Зазвенели сабли, крики людей, конское ржание, треск выстрелов смешались в грозный гул сечи. Вся эта масса обрушилась на головные повозки обоза, оборонявшая его пехота, не в силах вести в такой сумятице прицельный огонь, отступила, сминая боевые порядки защищавших центр французов. Бойцы фрайкора не замедлили воспользоваться ситуацией, усиливая натиск на теряющего боевой дух неприятеля.
Войцех, только что удачным наскоком ссадивший с коня уланского корнета, обернулся. Карл Лампрехт, с побледневшим до синевы лицом, с трудом уворачивался от ударов уланской пики, сжимая в руке бесполезную на таком расстоянии саблю. Войцех послал Йорика вперед, но Дитрих опередил его, подлетев к улану сбоку, и размашисто рубанул его по плечу. Пика выпала из повисшей плетью руки, и улан поднял руки, жестом показывая фон Таузигу, что сдается.
Дальнейшее сопротивление было бесполезно, и французы, бросив две сотни повозок с провиантом и патронами на милость победителя, отступили. На преследование противника фон Лютцов отрядил уланский эскадрон, остававшийся в резерве и со свежими силами бросившийся в погоню.
— Первая победа — это хорошо, — с улыбкой сказал Войцех подъехавшему к нему Дитриху, — лиха беда — начало. Дальше будет больше.

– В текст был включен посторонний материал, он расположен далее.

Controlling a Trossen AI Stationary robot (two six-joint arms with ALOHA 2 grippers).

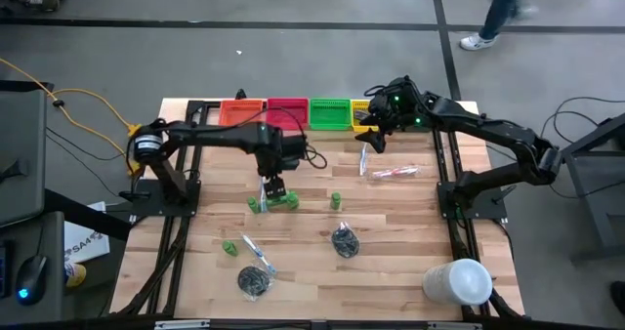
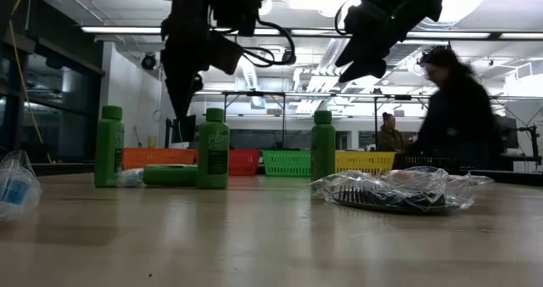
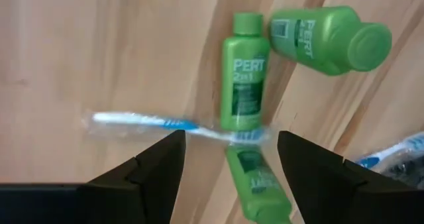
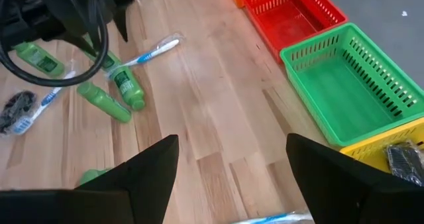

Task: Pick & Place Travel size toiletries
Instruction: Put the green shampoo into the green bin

— Молодцы, — кивнул Дитрих, — справились. И выучились большему, чем могло показаться на маневрах.
— Война — суровый учитель, — покачал головой Войцех, — но лучшего пока никто не придумал.
— Но цену берет немалую, — добавил фон Таузиг, — мы потеряли троих, и еще пятеро ранены. Пока не знаю, насколько серьезно.
— Один к десяти, — заметил Шемет, — не считая пленных. Хороший счет.
Он оглядел повозки, содержимое которых уже перетряхивали победители, и присвистнул.
— Патроны — это то, что нужно. Пусть люди разберут, кто сколько сможет. Сабли — это хорошо, но нам отчаянно не хватает фланкеров. Чует мое сердце, сегодня вечером в лагере будет не продохнуть от порохового дыма. Займись этим, Дитрих.
— А ты?
— А я поеду к командиру, просить разрешения, — рассмеялся Войцех, — думаю, он нам не откажет.
— Особенно, если мы им заранее воспользуемся, — расхохотался Дитрих.